## Aim of the exercise
Take the line that contains "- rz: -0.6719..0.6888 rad" in the data below and each line after it, through the last, and repeat them unchanged.

## Material supplied
::::::::

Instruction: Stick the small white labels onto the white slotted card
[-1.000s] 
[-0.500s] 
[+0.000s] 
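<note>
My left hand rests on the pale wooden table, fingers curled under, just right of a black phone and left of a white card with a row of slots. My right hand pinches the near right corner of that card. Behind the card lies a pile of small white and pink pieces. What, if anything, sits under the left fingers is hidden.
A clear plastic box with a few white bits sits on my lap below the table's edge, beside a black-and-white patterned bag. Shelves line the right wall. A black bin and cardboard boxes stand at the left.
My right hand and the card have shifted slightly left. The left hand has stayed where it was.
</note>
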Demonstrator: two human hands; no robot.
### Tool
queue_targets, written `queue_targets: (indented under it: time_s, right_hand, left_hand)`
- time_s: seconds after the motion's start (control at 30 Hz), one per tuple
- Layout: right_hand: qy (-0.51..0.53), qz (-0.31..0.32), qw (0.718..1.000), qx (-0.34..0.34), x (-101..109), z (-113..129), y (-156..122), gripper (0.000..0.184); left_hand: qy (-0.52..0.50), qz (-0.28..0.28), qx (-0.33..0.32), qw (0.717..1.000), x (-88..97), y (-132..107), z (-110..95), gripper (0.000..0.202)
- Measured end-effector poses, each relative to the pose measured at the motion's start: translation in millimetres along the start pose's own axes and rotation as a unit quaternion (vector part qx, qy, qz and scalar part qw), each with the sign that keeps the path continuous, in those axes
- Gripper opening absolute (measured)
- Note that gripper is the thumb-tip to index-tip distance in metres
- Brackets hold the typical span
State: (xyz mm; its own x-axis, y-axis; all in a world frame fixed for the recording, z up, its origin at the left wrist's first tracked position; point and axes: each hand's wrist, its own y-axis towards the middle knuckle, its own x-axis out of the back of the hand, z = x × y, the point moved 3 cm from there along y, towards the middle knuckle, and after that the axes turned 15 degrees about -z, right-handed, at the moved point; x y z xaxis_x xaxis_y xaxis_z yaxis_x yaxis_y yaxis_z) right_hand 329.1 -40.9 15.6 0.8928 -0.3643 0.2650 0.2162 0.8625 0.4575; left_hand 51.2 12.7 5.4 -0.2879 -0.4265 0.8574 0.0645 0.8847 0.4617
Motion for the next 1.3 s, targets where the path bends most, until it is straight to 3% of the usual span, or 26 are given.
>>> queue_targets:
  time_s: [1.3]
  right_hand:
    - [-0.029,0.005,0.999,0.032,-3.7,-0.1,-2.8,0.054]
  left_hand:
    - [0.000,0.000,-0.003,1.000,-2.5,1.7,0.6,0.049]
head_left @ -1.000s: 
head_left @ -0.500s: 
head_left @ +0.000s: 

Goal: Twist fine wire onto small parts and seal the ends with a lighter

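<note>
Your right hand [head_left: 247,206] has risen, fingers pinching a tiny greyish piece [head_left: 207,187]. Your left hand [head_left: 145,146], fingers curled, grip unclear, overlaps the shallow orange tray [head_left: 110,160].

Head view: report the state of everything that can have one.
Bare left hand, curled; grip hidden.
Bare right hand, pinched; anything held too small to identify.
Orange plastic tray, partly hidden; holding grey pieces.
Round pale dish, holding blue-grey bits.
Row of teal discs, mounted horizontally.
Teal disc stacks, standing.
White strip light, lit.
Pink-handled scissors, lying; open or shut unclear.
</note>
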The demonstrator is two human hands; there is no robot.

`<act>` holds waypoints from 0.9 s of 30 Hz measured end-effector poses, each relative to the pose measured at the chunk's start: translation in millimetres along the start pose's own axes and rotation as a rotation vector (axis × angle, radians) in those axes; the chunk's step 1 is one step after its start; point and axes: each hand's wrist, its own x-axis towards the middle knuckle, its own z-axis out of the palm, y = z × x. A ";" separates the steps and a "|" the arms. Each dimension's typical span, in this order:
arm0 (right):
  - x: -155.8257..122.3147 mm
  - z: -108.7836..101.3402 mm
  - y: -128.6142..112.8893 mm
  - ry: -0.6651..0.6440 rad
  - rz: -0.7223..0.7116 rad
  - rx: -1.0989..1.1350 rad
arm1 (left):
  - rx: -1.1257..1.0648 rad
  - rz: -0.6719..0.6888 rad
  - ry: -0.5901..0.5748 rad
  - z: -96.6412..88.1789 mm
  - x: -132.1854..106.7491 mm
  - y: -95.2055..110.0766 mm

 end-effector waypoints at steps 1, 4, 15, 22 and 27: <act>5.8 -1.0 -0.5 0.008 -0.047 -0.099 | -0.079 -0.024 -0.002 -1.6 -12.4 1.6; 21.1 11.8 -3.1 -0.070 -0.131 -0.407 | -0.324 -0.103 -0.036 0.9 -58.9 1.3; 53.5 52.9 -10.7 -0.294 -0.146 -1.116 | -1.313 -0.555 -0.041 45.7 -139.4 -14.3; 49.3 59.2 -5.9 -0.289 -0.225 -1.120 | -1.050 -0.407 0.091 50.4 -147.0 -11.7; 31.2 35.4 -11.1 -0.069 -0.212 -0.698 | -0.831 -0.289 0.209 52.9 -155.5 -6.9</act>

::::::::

## Output
  - rz: -0.6719..0.6888 rad
  - ry: -0.5901..0.5748 rad
  - z: -96.6412..88.1789 mm
  - x: -132.1854..106.7491 mm
  - y: -95.2055..110.0766 mm

 end-effector waypoints at steps 1, 4, 15, 22 and 27: <act>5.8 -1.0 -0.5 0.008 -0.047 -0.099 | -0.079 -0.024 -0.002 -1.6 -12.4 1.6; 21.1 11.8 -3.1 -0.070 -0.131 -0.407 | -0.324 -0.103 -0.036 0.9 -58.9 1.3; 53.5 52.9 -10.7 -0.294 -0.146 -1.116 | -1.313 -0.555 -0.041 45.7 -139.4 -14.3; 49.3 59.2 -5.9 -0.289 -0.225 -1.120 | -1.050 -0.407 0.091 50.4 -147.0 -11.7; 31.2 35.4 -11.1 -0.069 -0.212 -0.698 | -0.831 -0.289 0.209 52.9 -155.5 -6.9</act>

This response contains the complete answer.